→ **EXERCISE OBJECTIVE**
In the entries that follow, how many lines contain "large"? Please reply with only the number.

→ **LISTED ENTRIES**
------------
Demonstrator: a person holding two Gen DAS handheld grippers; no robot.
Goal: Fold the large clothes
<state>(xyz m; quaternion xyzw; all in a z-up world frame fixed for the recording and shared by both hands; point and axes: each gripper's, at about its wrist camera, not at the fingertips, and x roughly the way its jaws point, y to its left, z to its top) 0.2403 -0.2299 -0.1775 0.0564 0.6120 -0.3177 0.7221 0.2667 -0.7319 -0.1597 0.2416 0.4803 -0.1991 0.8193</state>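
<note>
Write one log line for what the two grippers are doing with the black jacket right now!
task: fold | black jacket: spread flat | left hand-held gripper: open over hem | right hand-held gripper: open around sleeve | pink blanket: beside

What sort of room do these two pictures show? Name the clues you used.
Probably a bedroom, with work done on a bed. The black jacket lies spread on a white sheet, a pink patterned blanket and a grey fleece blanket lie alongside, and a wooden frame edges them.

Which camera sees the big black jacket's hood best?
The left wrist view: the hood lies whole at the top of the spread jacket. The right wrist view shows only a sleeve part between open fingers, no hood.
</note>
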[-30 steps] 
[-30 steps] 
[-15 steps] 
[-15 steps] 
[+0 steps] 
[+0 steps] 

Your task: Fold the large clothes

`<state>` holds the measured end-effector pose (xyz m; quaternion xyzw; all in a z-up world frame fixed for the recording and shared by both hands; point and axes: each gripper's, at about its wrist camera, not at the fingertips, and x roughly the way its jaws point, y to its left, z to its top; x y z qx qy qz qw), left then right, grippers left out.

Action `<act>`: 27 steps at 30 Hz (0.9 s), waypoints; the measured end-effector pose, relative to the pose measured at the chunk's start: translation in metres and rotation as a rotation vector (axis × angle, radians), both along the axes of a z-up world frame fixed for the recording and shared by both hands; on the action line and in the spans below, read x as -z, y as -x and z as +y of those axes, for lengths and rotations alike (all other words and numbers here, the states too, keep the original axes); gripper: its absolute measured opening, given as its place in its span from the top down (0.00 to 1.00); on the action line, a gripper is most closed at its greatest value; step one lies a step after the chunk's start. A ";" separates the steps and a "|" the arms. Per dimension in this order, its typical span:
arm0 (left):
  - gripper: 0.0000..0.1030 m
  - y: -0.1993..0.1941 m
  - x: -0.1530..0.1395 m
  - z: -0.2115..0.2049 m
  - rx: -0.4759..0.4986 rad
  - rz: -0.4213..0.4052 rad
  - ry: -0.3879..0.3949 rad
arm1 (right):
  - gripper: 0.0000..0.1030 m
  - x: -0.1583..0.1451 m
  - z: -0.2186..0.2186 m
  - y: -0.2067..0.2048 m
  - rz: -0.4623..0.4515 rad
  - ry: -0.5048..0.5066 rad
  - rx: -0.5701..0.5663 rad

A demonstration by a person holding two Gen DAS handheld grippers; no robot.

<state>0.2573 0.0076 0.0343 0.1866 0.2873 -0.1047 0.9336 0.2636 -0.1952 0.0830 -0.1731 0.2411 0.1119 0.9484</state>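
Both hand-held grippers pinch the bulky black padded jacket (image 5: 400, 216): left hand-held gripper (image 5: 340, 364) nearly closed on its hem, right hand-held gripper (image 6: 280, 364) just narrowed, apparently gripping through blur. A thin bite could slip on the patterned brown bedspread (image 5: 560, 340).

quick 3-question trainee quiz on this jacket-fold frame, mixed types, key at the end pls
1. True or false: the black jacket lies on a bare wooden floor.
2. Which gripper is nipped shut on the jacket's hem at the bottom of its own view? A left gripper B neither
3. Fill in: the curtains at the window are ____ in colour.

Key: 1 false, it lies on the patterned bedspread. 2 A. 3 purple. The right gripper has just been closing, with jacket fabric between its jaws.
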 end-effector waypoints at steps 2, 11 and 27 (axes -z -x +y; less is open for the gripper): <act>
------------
→ **SOLUTION TO THIS EXERCISE**
2